Australian WikiLeaks candidate quits
SYDNEY - Agence France-Presse
In this file picture taken on December 20, 2012 Wikileaks founder Julian Assange addresses members of the media and supporters from the window of the Ecuadorian embassy in Knightsbridge, west London. AFP photo
Julian Assange's Australian WikiLeaks Party was in crisis Wednesday after one of its most prominent candidates quit, saying she was disillusioned with its lack of democracy.Ethicist Leslie Cannold was the party's number two candidate for the Senate behind Assange. She would have likely taken his place in the upper house in the event the party was successful in the September 7 polls and its leader unable to return to Australia.
"Even if I stop campaigning this minute, remaining in my role implicitly invites voters to trust The Wikileaks Party," Cannold said in a statement.
"By staying in this role I am implicitly vouching for the worthiness of this party to receive the votes of the Australian people. I can no longer do this because I no longer believe it is true, and so I must resign." The resignation comes after a debacle within the WikiLeaks Party over how they would direct their preferences towards other parties on the ballot paper if they did not win a seat, a process which can influence how senators are chosen in Australia.
Cannold said the way preferences were to be directed in New South Wales and Western Australia "exposed problems with the capacity of the party to sustain its democratic processes".
She said others would also resign the party. After her announcement, Daniel Mathews, a member of the party's 11-person National Council -- which includes Assange and his father John Shipton -- also quit.
Mathews, who in a statement said he had been friends with Assange since university, said he was sorry to be leaving under such circumstances.
"I am afraid that my experiences with this party are not all positive," he said.
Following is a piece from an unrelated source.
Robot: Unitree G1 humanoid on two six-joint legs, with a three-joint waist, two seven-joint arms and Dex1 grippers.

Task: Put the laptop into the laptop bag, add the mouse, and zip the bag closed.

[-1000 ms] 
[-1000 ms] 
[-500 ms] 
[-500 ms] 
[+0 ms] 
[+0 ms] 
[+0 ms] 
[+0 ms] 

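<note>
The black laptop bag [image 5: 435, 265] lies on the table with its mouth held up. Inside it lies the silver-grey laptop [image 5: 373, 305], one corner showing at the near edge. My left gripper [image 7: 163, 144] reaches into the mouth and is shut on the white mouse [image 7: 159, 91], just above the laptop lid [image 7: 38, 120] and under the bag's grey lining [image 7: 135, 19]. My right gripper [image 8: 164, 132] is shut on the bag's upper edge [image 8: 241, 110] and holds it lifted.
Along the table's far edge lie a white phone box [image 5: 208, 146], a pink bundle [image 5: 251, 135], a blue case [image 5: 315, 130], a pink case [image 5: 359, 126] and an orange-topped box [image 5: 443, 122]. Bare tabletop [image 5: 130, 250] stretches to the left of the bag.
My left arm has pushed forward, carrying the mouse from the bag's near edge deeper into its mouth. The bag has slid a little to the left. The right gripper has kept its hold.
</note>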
The WikiLeaks Party had vowed to be a party of transparency and justice and one which would scrutinise the government.
Assange has been holed up in the Ecuadorian embassy in London for more than a year after he was granted asylum but denied free passage by British authorities out of the country.
He is wanted for questioning in Sweden over sex assault allegations but fears if handed over he will be passed onto the United States for his controversial diplomatic memo leaks.